Problem: Word for word, write out the entries that follow, omitting all pictures.

Dataset excerpts
=== Section Start ===
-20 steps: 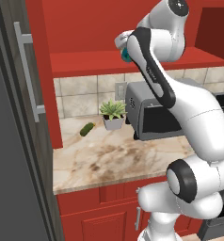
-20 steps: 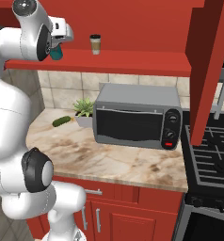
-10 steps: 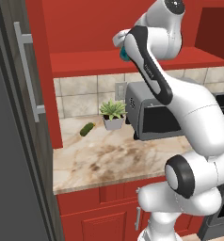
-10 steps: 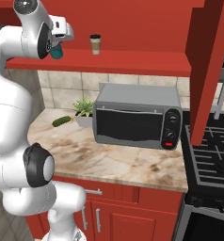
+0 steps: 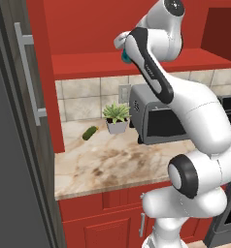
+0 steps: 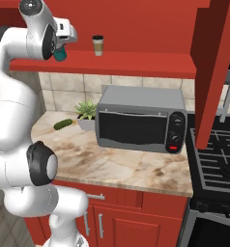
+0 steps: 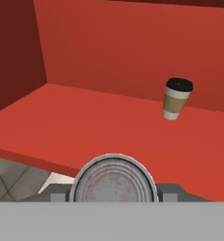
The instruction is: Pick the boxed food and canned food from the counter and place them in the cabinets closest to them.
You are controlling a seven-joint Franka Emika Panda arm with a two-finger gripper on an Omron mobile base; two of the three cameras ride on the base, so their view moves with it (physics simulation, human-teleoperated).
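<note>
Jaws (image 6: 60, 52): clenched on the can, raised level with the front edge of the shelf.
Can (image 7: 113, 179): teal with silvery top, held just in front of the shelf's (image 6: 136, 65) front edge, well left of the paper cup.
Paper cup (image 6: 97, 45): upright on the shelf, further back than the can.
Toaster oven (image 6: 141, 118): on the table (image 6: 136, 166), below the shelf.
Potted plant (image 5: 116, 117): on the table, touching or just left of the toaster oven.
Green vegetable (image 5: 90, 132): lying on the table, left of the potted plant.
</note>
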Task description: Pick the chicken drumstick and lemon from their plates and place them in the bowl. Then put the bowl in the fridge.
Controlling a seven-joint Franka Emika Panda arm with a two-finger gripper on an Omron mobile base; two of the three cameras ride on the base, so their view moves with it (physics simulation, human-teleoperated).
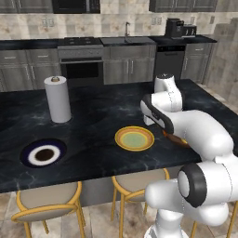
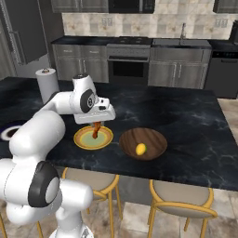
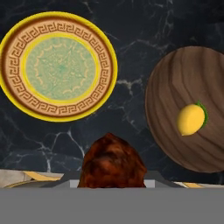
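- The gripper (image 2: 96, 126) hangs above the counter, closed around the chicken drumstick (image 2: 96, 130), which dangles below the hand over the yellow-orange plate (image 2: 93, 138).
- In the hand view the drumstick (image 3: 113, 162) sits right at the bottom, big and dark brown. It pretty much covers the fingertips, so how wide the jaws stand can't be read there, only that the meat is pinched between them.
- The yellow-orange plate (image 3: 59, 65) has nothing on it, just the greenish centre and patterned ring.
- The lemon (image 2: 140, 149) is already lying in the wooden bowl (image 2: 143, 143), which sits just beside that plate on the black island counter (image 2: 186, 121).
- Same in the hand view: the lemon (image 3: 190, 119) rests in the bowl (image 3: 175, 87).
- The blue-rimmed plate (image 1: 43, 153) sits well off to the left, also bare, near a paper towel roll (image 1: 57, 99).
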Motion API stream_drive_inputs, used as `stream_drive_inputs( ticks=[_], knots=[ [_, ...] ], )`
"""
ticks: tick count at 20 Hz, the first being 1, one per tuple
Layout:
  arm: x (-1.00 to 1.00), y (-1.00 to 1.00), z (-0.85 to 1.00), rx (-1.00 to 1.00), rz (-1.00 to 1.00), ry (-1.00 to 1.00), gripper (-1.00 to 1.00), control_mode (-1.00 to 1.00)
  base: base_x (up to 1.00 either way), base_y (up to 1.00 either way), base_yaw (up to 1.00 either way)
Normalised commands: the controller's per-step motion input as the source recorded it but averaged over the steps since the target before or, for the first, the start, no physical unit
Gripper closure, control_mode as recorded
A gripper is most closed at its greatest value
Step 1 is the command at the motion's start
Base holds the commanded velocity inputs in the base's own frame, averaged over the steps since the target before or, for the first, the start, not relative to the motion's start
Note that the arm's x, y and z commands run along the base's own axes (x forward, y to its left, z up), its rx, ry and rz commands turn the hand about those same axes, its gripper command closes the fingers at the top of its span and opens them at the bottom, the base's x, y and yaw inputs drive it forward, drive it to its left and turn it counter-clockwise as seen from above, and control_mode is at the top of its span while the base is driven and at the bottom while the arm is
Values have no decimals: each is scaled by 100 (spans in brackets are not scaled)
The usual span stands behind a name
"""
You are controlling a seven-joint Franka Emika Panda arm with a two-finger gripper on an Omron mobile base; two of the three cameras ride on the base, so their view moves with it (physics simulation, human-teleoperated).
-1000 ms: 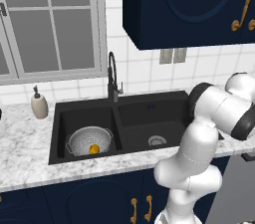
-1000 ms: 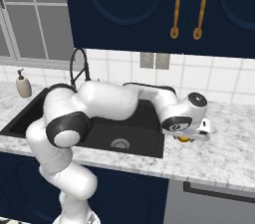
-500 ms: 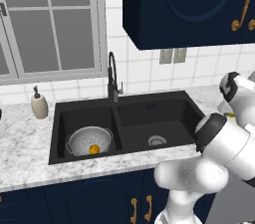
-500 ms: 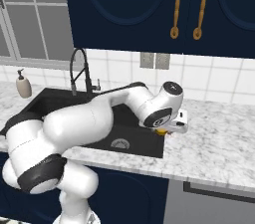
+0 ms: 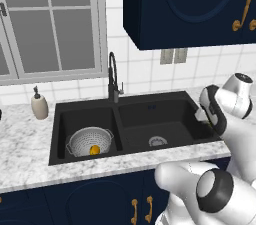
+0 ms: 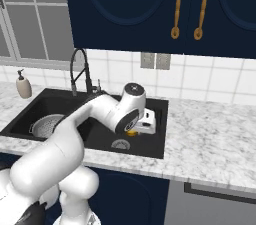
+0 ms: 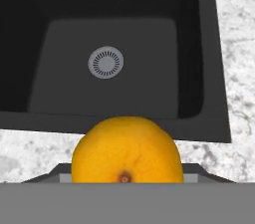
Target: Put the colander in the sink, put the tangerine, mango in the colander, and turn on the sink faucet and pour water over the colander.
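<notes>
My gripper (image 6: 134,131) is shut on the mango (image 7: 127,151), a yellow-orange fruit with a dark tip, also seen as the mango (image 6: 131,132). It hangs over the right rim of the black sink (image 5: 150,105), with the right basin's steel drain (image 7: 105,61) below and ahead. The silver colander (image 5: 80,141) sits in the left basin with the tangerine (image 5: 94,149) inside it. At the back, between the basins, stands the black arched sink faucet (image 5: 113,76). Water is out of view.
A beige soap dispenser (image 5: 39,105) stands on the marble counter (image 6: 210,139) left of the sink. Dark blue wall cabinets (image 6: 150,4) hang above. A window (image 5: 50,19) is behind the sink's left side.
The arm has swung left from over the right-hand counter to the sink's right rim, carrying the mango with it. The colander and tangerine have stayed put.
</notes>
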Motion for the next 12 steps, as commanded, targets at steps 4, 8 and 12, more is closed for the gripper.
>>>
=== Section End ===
Task answer:
-20 steps: 
-20 steps: 
-10 steps: 
-10 steps: 
+0 steps: 
+0 steps: 
+0 steps: 
The instruction is: Pick the boxed food and canned food from the counter and place them in the cabinets closest to them.
You are controlling a seven-joint Franka Emika Panda arm with a two-finger gripper on an Omron mobile base; two of the three cameras ride on the base, so their view moves with it (physics simulation, human-teleoperated).
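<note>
Jaws (image 6: 60, 52): clenched on the can, raised level with the front edge of the shelf.
Can (image 7: 113, 179): teal with silvery top, held just in front of the shelf's (image 6: 136, 65) front edge, well left of the paper cup.
Paper cup (image 6: 97, 45): upright on the shelf, further back than the can.
Toaster oven (image 6: 141, 118): on the table (image 6: 136, 166), below the shelf.
Potted plant (image 5: 116, 117): on the table, touching or just left of the toaster oven.
Green vegetable (image 5: 90, 132): lying on the table, left of the potted plant.
</note>
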Task description: Pick the chicken drumstick and lemon from their plates and place them in the bowl. Then put the bowl in the fridge.
Controlling a seven-joint Franka Emika Panda arm with a two-finger gripper on an Omron mobile base; two of the three cameras ride on the base, so their view moves with it (physics simulation, human-teleoperated).
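- The gripper (image 2: 96, 126) hangs above the counter, closed around the chicken drumstick (image 2: 96, 130), which dangles below the hand over the yellow-orange plate (image 2: 93, 138).
- In the hand view the drumstick (image 3: 113, 162) sits right at the bottom, big and dark brown. It pretty much covers the fingertips, so how wide the jaws stand can't be read there, only that the meat is pinched between them.
- The yellow-orange plate (image 3: 59, 65) has nothing on it, just the greenish centre and patterned ring.
- The lemon (image 2: 140, 149) is already lying in the wooden bowl (image 2: 143, 143), which sits just beside that plate on the black island counter (image 2: 186, 121).
- Same in the hand view: the lemon (image 3: 190, 119) rests in the bowl (image 3: 175, 87).
- The blue-rimmed plate (image 1: 43, 153) sits well off to the left, also bare, near a paper towel roll (image 1: 57, 99).
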Motion API stream_drive_inputs, used as `stream_drive_inputs( ticks=[_], knots=[ [_, ...] ], )`
"""
ticks: tick count at 20 Hz, the first being 1, one per tuple
Layout:
  arm: x (-1.00 to 1.00), y (-1.00 to 1.00), z (-0.85 to 1.00), rx (-1.00 to 1.00), rz (-1.00 to 1.00), ry (-1.00 to 1.00), gripper (-1.00 to 1.00), control_mode (-1.00 to 1.00)
  base: base_x (up to 1.00 either way), base_y (up to 1.00 either way), base_yaw (up to 1.00 either way)
Normalised commands: the controller's per-step motion input as the source recorded it but averaged over the steps since the target before or, for the first, the start, no physical unit
Gripper closure, control_mode as recorded
A gripper is most closed at its greatest value
Step 1 is the command at the motion's start
Base holds the commanded velocity inputs in the base's own frame, averaged over the steps since the target before or, for the first, the start, not relative to the motion's start
Note that the arm's x, y and z commands run along the base's own axes (x forward, y to its left, z up), its rx, ry and rz commands turn the hand about those same axes, its gripper command closes the fingers at the top of its span and opens them at the bottom, the base's x, y and yaw inputs drive it forward, drive it to its left and turn it counter-clockwise as seen from above, and control_mode is at the top of its span while the base is driven and at the bottom while the arm is
Values have no decimals: each is scaled by 100 (spans in brackets are not scaled)
The usual span stands behind a name
"""
You are controlling a seven-joint Franka Emika Panda arm with a two-finger gripper on an Omron mobile base; two of the three cameras ride on the base, so their view moves with it (physics simulation, human-teleoperated).
-1000 ms: 
-1000 ms: 
-500 ms: 
-500 ms: 
+0 ms: 
+0 ms: 
+0 ms: 
Target: Put the colander in the sink, put the tangerine, mango in the colander, and turn on the sink faucet and pour water over the colander.
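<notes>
My gripper (image 6: 134,131) is shut on the mango (image 7: 127,151), a yellow-orange fruit with a dark tip, also seen as the mango (image 6: 131,132). It hangs over the right rim of the black sink (image 5: 150,105), with the right basin's steel drain (image 7: 105,61) below and ahead. The silver colander (image 5: 80,141) sits in the left basin with the tangerine (image 5: 94,149) inside it. At the back, between the basins, stands the black arched sink faucet (image 5: 113,76). Water is out of view.
A beige soap dispenser (image 5: 39,105) stands on the marble counter (image 6: 210,139) left of the sink. Dark blue wall cabinets (image 6: 150,4) hang above. A window (image 5: 50,19) is behind the sink's left side.
The arm has swung left from over the right-hand counter to the sink's right rim, carrying the mango with it. The colander and tangerine have stayed put.
</notes>
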Motion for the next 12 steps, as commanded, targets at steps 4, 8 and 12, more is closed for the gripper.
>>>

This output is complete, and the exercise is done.